Descoberta rara no nordeste da Rússia revela câmara funerária do século 10

Em apuração ?

Achado arqueológico traz informações sobre sepultamento medieval em Gnezdilovo

Imagem ilustrativa de câmara funerária de madeira medieval
Imagem: Revista Galileu

Pesquisadores encontraram câmara funerária de madeira contendo restos humanos, um cavalo, um cachorro, além de armas no cemitério medieval de Gnezdilovo, Rússia, datada do século 10.

Uma descoberta arqueológica no cemitério medieval de Gnezdilovo, próximo a Suzdal, no nordeste da Rússia, foi divulgada em comunicado do Instituto de Arqueologia da Academia Russa de Ciências e do Museu Histórico Estatal em 15 de agosto de 2026. A equipe encontrou uma rara câmara funerária de madeira do século 10 preservada a aproximadamente 1 metro de profundidade. A estrutura, que media 3,1 metros por 2,7 metros, continha os restos mortais de um homem estimado entre 25 e 35 anos, sepultado ao lado de um cavalo e de um cachorro.

Também foram localizados dentro da estrutura armas e equipamentos de montaria. A presença desses itens indica a posição elevada do homem em sua comunidade e lança pistas sobre a organização política do nordeste da Rússia medieval. A equipe encontrou ainda vestígios de paredes formadas por tábuas verticais, um piso de madeira e fragmentos indicativos de um teto, características que contribuíram para a preservação excepcional do local.

Publicidade
AD · 300×250

O que sabemos?

  • Foi encontrada uma câmara funerária de madeira do século 10 no cemitério medieval de Gnezdilovo, próximo a Suzdal, Rússia.
  • A câmara estava preservada a cerca de 1 metro de profundidade, com dimensões de aproximadamente 3,1 metros por 2,7 metros.
  • No interior, havia os restos mortais de um homem com idade estimada entre 25 e 35 anos.
  • O sepultamento incluía um cavalo, um cachorro, armas e equipamentos de montaria.
  • Foi observado vestígios de paredes feitas com tábuas verticais, piso de madeira e restos de teto, que ajudaram na preservação do túmulo.
  • O achado foi divulgado em 15 de agosto de 2026 pelo Instituto de Arqueologia da Academia Russa de Ciências e pelo Museu Histórico Estatal.

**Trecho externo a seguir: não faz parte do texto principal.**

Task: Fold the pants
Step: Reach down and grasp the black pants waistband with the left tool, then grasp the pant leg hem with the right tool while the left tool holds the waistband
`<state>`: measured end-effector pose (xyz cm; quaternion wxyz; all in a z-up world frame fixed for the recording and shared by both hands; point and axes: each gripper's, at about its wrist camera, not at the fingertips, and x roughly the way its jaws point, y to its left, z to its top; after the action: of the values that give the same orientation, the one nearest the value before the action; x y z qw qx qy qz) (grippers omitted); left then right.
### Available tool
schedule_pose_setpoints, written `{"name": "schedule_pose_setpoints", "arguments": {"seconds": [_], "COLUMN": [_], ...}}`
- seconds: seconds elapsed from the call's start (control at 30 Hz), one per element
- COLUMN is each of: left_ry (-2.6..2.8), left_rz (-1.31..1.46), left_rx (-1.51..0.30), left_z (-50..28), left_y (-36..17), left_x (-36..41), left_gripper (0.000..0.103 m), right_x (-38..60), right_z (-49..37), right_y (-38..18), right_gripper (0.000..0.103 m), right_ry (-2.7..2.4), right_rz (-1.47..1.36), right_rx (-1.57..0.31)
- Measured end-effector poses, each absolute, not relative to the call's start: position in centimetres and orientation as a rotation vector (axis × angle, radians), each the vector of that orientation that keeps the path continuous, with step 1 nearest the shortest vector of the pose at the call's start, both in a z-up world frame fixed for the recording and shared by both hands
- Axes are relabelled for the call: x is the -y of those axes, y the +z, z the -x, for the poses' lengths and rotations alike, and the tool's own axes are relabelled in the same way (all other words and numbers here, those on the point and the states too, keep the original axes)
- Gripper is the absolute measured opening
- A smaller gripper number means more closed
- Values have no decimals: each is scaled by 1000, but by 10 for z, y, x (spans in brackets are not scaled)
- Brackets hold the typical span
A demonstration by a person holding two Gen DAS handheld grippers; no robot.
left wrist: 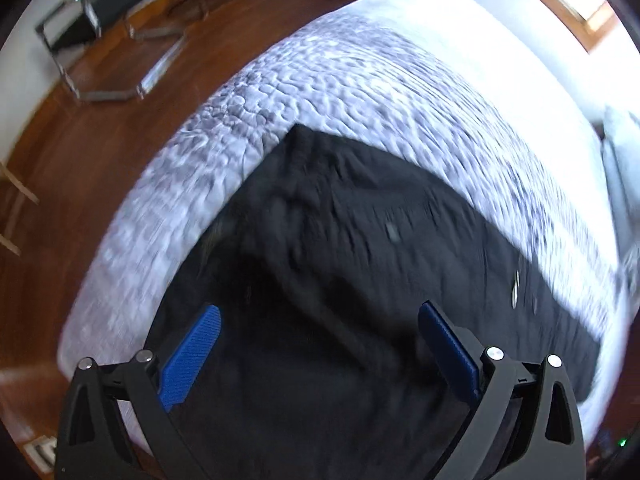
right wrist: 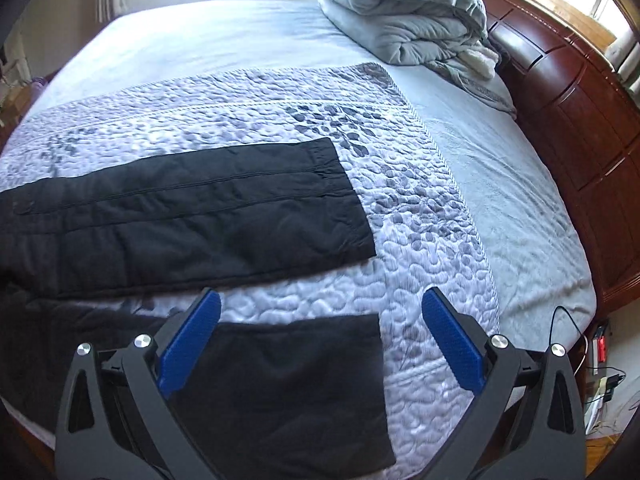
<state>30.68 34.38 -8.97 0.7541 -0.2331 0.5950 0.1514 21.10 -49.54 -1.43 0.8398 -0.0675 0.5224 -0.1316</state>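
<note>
Across the bed (right wrist: 500,200), over its quilted coverlet (right wrist: 400,208), your black pants (right wrist: 180,208) lie spread flat, the two legs parted with a strip of quilt showing between them. The far leg runs out to its hem; the near leg's hem (right wrist: 376,344) sits just under your right gripper (right wrist: 320,336), which hangs released, its blue pads (right wrist: 192,340) wide apart and holding nothing. Your left gripper (left wrist: 320,352) is likewise unclenched, hovering over the upper, wrinkled part of the pants; that view is blurred, so you cannot judge contact there. The fold looks not yet begun. Take the near hem by its outer corner, pinch both layers of cloth, and have the left catch the waist edge, so the leg carries over evenly onto the far one.
</note>
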Motion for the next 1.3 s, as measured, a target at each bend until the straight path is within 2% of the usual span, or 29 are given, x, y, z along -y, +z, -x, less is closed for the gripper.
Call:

O que ainda não foi confirmado?

  • A data exata da descoberta não foi informada.
  • A identidade ou status social específico do homem enterrado não foi descrita na fonte.
  • Interpretações sobre o significado simbólico ou prático da presença dos animais no sepultamento não foram explicitadas.
  • Não há informações na fonte sobre impacto do achado para ampliação de conhecimento sobre costumes funerários ou estrutura social da região além do que foi relatado.
  • Não foi mencionado que a divulgação da descoberta possui origem única na Revista Galileu ou que possa incentivar interesse internacional em preservação de sítios arqueológicos.